Swin-Transformer-Enabled YOLOv5 with Attention Mechanism for Small Object Detection on Satellite Images

Object detection has made tremendous progress in natural images over the last decade. However, the results are hardly satisfactory when the natural image object detection algorithm is directly applied to satellite images. This is due to the intrinsic differences in the scale and orientation of objects generated by the bird's-eye perspective of satellite photographs. Moreover, the background of satellite images is complex and the object area is small; as a result, small objects tend to be missing due to the challenge of feature extraction. Dense objects overlap and occlusion also affects the detection performance. Although the self-attention mechanism was introduced to detect small objects, the computational complexity increased with the image's resolution. We modified the general one-stage detector YOLOv5 to adapt the satellite images to resolve the above problems.
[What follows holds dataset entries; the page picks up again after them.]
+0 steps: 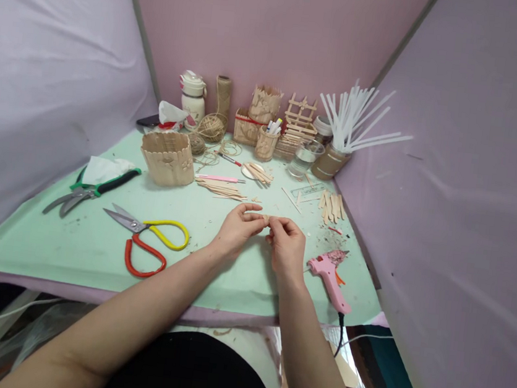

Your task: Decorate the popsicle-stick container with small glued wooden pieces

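Note:
My left hand (pixel 238 228) and my right hand (pixel 286 242) meet over the middle of the green table. Between their fingertips they pinch a small pale piece (pixel 265 219), perhaps wood; the fingers hide most of it. To the right of my right hand lies a pink glue gun (pixel 329 275), its nozzle pointing away to the upper right. Beyond my hands is a bundle of thin wooden sticks (pixel 222 188) beside a pink pen-like tool (pixel 218 178). Scissors (pixel 146 231) with one yellow and one red handle lie spread on the left.
Pruning shears (pixel 93 191) and a stick-built basket (pixel 169 160) stand on the left. At the back are twine (pixel 212 128), a plastic cup of water (pixel 303 160) and a jar of white glue sticks (pixel 332 162). Flat wooden sticks (pixel 331 207) lie right. Fabric walls flank the table.

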The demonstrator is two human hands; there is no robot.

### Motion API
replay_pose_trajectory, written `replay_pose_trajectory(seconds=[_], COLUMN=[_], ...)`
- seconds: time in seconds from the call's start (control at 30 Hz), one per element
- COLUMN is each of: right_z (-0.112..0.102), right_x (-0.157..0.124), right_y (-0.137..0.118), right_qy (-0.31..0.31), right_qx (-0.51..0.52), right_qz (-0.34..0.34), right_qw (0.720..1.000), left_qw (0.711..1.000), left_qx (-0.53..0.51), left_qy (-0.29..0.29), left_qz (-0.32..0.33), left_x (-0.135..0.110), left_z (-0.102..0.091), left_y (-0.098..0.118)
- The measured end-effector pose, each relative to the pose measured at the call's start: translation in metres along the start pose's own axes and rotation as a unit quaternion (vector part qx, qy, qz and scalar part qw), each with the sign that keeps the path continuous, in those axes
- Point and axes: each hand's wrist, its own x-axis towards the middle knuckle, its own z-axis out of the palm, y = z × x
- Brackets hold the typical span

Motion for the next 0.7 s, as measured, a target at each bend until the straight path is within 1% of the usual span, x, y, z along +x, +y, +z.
replay_pose_trajectory(seconds=[0.13, 0.23, 0.37, 0.43, 0.57, 0.7], right_z=[-0.0007, -0.0005, 0.0000, -0.0002, -0.0013, -0.0024], right_x=[0.0000, 0.0000, 0.0006, 0.0009, 0.0007, -0.0012], right_y=[-0.0004, -0.0036, -0.0087, -0.0091, -0.0057, -0.0032], right_qy=[-0.011, -0.014, 0.023, 0.028, 0.001, -0.033], right_qx=[-0.007, 0.013, 0.074, 0.083, 0.050, -0.020], right_qz=[0.003, 0.018, 0.045, 0.046, 0.033, 0.015], right_qw=[1.000, 1.000, 0.996, 0.995, 0.998, 0.999], left_qw=[1.000, 1.000, 0.999, 0.999, 1.000, 0.997], left_qx=[0.006, 0.010, 0.010, 0.009, 0.015, 0.072], left_qy=[0.006, 0.009, 0.019, 0.023, 0.017, -0.005], left_qz=[-0.002, -0.009, -0.026, -0.029, -0.020, 0.002], left_x=[0.0004, 0.0027, 0.0059, 0.0067, 0.0068, 0.0055], left_z=[0.0007, -0.0011, -0.0046, -0.0053, -0.0050, -0.0051], left_y=[0.0024, 0.0046, 0.0073, 0.0082, 0.0075, 0.0047])
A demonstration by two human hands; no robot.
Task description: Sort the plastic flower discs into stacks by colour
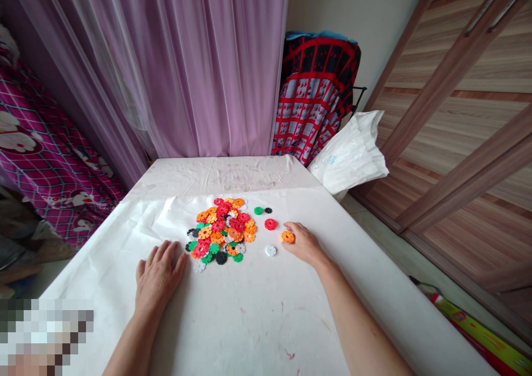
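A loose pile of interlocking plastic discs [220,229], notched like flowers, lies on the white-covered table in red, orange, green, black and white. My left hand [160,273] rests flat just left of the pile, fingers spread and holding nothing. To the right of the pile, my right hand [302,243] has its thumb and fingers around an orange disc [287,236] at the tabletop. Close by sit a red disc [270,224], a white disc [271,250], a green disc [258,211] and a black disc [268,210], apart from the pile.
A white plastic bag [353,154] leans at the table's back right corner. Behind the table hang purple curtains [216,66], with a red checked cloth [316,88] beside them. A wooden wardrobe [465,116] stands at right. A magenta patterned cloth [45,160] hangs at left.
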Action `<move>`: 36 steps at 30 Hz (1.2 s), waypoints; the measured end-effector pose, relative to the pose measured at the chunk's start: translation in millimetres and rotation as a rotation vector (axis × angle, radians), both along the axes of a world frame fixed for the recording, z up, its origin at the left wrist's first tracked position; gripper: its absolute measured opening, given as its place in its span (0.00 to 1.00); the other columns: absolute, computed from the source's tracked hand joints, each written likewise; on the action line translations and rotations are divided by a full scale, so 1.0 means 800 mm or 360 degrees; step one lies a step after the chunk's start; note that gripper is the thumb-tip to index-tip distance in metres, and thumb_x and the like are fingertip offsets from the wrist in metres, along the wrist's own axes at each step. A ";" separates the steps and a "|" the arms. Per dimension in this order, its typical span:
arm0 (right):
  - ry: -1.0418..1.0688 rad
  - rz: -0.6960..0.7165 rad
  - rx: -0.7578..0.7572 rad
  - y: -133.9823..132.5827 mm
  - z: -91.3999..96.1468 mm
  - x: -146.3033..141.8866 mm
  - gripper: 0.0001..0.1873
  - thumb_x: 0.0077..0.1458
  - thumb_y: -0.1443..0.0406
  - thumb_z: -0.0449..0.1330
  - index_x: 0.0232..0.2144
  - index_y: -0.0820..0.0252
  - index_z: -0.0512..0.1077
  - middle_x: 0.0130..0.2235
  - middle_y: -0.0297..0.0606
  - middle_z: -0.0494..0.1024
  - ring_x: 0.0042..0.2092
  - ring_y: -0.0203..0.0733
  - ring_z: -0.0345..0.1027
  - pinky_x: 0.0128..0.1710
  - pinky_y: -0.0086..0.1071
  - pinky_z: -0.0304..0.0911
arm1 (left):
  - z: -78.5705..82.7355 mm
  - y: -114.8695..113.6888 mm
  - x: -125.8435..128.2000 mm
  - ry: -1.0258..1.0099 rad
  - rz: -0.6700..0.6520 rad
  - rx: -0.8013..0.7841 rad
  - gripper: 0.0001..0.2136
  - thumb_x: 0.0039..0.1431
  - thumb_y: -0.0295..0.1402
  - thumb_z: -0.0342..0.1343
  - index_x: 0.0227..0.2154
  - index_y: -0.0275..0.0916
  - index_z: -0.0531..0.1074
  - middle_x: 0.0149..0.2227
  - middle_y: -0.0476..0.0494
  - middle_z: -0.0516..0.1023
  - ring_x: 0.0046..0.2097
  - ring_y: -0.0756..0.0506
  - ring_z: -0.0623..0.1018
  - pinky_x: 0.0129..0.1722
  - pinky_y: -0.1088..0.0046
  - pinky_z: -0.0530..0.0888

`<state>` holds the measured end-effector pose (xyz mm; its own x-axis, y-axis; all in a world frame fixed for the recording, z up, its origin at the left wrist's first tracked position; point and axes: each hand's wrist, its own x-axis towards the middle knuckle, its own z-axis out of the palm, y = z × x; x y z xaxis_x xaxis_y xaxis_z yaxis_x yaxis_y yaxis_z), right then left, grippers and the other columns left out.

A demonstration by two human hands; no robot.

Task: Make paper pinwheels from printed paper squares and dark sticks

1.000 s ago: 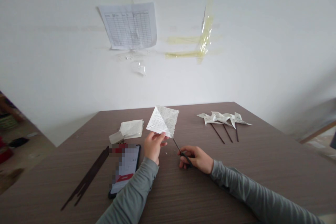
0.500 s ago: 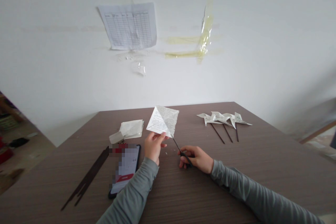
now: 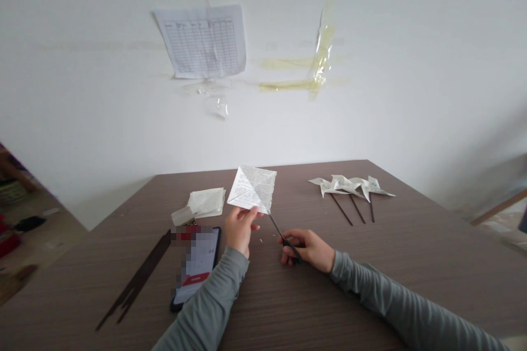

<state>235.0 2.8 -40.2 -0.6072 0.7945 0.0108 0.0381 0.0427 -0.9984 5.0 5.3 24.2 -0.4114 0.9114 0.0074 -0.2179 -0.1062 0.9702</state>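
My left hand [image 3: 240, 228] pinches the lower corner of a square of printed paper [image 3: 252, 188] and holds it up above the brown table [image 3: 370, 263]. The square shows diagonal creases. In my right hand [image 3: 309, 248] are dark scissors [image 3: 283, 237], gripped by the handles. Their blades point up and left and meet the paper's bottom corner, just right of my left fingers. Both forearms wear grey sleeves.
A stack of cut paper squares [image 3: 201, 203] lies left of the held square. Dark thin sticks [image 3: 138, 279] lie at the left beside a phone [image 3: 196, 265]. Three finished paper pinwheels on sticks [image 3: 352, 189] lie at the right. A printed sheet [image 3: 203, 39] and tape [image 3: 319, 60] hang on the wall.
The held paper has turned slightly and shifted a little left. Both hands and the scissors stay almost where they were.
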 end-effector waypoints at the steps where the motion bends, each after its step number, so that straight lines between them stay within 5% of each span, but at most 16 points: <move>1: -0.0002 0.0000 0.0001 0.000 0.000 0.000 0.49 0.52 0.21 0.85 0.48 0.53 0.82 0.37 0.40 0.93 0.34 0.47 0.83 0.44 0.45 0.82 | 0.000 0.000 0.000 -0.0005 0.0004 -0.0002 0.15 0.55 0.31 0.85 0.41 0.41 0.86 0.40 0.41 0.96 0.38 0.39 0.96 0.24 0.78 0.77; 36: -0.0021 0.0006 -0.0002 0.000 0.000 0.000 0.50 0.52 0.20 0.85 0.48 0.53 0.83 0.35 0.38 0.91 0.34 0.48 0.83 0.46 0.47 0.83 | -0.003 0.004 -0.004 -0.0008 -0.0024 0.0033 0.16 0.53 0.32 0.86 0.41 0.41 0.87 0.38 0.42 0.96 0.33 0.41 0.94 0.19 0.81 0.69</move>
<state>235.3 2.9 -40.4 -0.6104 0.7921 0.0021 0.0511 0.0419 -0.9978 2.1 8.8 21.9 -0.3979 0.9171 0.0243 -0.2246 -0.1230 0.9667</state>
First, new feature fusion layers and a prediction head are added from the shallow layer for small object detection for the first time because it can maximally preserve the feature information. Second, the original convolutional prediction heads are replaced with Swin Transformer Prediction Heads (SPHs) for the first time. SPH represents an advanced self-attention mechanism whose shifted window design can reduce the computational complexity to linearity. Finally, Normalization-based Attention Modules (NAMs) are integrated into YOLOv5 to improve attention performance in a normalized way. The improved YOLOv5 is termed SPH-YOLOv5. It is evaluated on the NWPU-VHR10 dataset and DOTA dataset, which are widely used for satellite image object detection evaluations. Compared with the basal YOLOv5, SPH-YOLOv5 improves the mean Average Precision (mAP) by 0.071 on the DOTA dataset.